"Witness 40" was a key witness to Darren Wilson's defenders because her story seemed to wholly confirm Darren Wilson's narrative of the events that led to Michael Brown's death. It is Witness 40 who described Brown as a drug-crazed lunatic who pummeled Wilson to near unconsciousness, ran away, then rushed Wilson like a football player, forcing Wilson to bring him down in a fusillade of gunfire.
As Chris Hayes expertly details in the video below, Fox News' Sean Hannity did everything but write "Witness 40" in loving cursive script and draw hearts around it in his Lisa Frank Trapper Keeper. You don't have to watch it; who wants to watch Hannity voluntarily? Then again, Wonketteers tend to be sick freaks, so here you are, ya pervs:
But new investigative reports, first from activist Shaun King at Daily Kos , and now from The Smoking Gun , all but confirm two things: 1) Witness 40's testimony was a complete fabrication; and 2) She should have never been taken as credible in the first place.
The Smoking Gun discovered the identity of Witness 40, identifying her as 45-year-old Sandra McElroy, a St. Louis resident, a discovery that has now been confirmed by McElroy herself. So we'll drop the "Witness 40" code name and refer to her by her given name, which has such a lovely lilt.
Look, a lot of the stuff that TSG has dug up about McElroy's past is basically irrelevant.
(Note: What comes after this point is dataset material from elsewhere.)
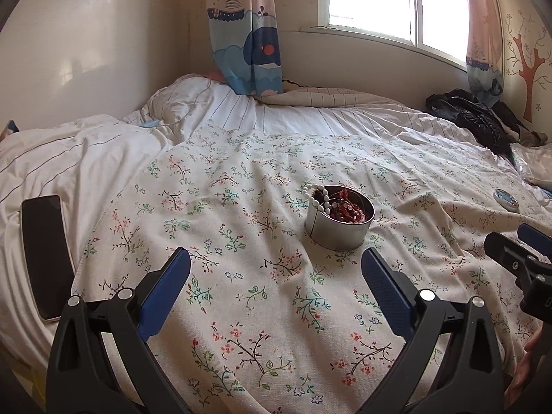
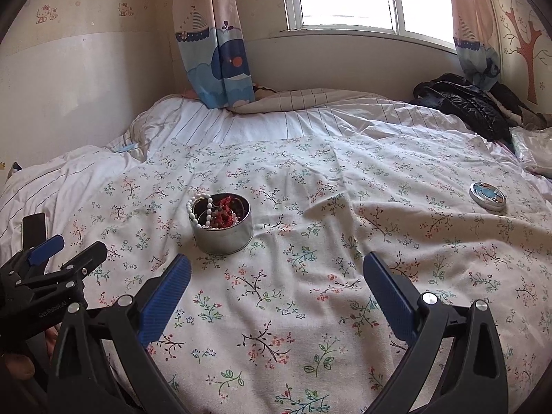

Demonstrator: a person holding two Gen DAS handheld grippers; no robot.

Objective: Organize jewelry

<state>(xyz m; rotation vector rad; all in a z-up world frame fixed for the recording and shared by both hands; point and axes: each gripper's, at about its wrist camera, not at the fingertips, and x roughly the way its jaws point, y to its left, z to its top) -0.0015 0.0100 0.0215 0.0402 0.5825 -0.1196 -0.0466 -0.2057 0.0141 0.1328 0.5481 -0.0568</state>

Having multiple bankruptcies, check fraud, being bipolar, and even, to our minds, her pro-Wilson social media messages -- none of that really discredits her as a witness. In a country in which so many people have criminal records and so many suffer under the weight of mental illnesses both diagnosed and undiagnosed, it would be unfair to use these details as a way of discrediting her testimony. What matters is whether McElroy was there and her testimony was credible. And the bigger question is whether it was sensible for the state to put this woman in front of a grand jury, given what they knew at the time.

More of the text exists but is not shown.